The outfield may need as many as 2 new players. Second base and SS may be changing with rumors of Schoop being on the trading block and Javy Baez moving to 2B. First base is a question mark with Torkelson penciled in for now. And the Tigers will be looking elsewhere for their catcher and third base man.
Where will they get all of these players?
If you look at Toledo’s roster, there’s not much depth there. One-third of that roster is “filler” – older players signed for depth due to injuries.
Will Chris Ilitch lay out more big bucks? Probably not just yet. He got burned this year and he may want to see what Scott Harris and the TBD new GM can do first. And who knows? Scott Harris may not hire a GM this year. He may wait a year. Other teams have done that.
The current positional roster members won’t bring back much in trades.
Which leaves pitchers are the primarily source of trade currency.
I won’t be surprised if one of the better starters, like Matt Manning, is traded in order to get multiple players with MLB-ready skills in return. It seems to be the most plausible path at the moment.
And it may just be one of the first real tests of our new PoBO’s trading skills.
Do you remember the blog I wrote not too long ago about the problems created by a team packed with star players? I discussed some of the reasons why the Tigers, with so much incredible talent, failed to win more than 1 game in 2 World Series. A team that collected so many individual awards but little that was team-related.
Here is that blog:
On MLB Radio the other day, Joe Carter was interviewed about his time with the Blue Jays in the 1990’s. It was a team packed with star players, including Jack Morris.
But Carter said that there was a problem created by all those players. Tons of talent but there was no allegiance to the team or to other players. He said that when you get so many talented players, they are focused on embellishing their own egos, stats and prioritizing their futures and earning potentials above working as a team.
Joe said that when players weren’t actively on the field or at the plate, most of them were back in the clubhouse doing their own thing.
But that all changed when the Jays signed Dave Winfield for the 1992 season. Carter credited him as the biggest influence for changing the culture of the organization and taking the team to the World Series – and winning it.
Early in the season, Winfield saw what was going on and went into the clubhouse during the game to use his standing as an accomplished veteran to change the mindset from “I” to “team.” He yelled at the players about the importance of backing up and supporting your teammates and that no one should be in the clubhouse – but on the bench or at the railing instead. After that speech, they all headed for the dugout – and stayed.
Winfield was the catalyst.
The team turned around and ended up winning the ring that year. Didn’t hurt that Winfield got the game –and series – winning hit.

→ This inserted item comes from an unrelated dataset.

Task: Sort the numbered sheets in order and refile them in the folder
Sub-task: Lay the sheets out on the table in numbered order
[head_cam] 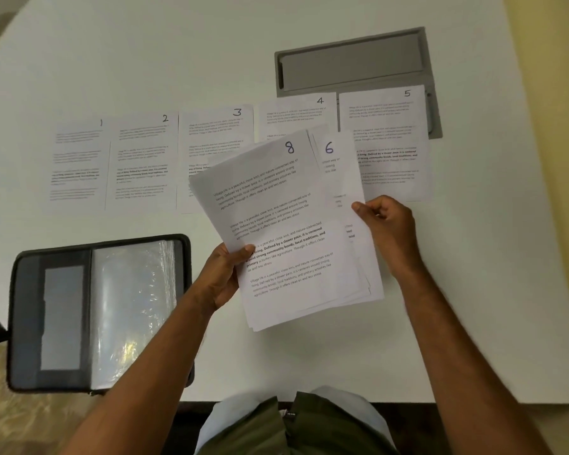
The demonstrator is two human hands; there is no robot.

Which brings me back to the Tigers. It sounds as if they didn’t have their own Dave Winfield back in the years from 2006 through the mid-10’s. Who exactly was their leader?

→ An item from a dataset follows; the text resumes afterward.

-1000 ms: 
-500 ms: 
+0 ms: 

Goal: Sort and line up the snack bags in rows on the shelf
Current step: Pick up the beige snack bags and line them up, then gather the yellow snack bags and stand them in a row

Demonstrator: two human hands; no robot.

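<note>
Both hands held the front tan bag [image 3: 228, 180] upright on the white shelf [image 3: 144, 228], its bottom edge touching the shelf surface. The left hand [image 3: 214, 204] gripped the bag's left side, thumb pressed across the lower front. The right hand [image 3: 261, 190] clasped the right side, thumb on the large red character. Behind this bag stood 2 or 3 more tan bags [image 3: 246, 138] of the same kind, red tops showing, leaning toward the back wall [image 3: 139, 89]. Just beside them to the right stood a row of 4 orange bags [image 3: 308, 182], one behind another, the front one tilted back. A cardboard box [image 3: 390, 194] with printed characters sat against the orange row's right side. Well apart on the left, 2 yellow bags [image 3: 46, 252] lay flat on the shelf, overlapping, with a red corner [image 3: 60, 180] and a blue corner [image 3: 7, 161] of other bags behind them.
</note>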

We know that there were multiple malfunctioning units within the roster. Ego battles between 3 starting pitchers. Fights in the clubhouse and selfish moves by certain pitchers during the playoffs prioritizing their next big paycheck instead of taking the team to the World Series.
It just goes to show you that talent is only one factor in creating a team that goes all the way. Leadership can take you over the top.
If you have any.
Which one of these stories resonated the most with you?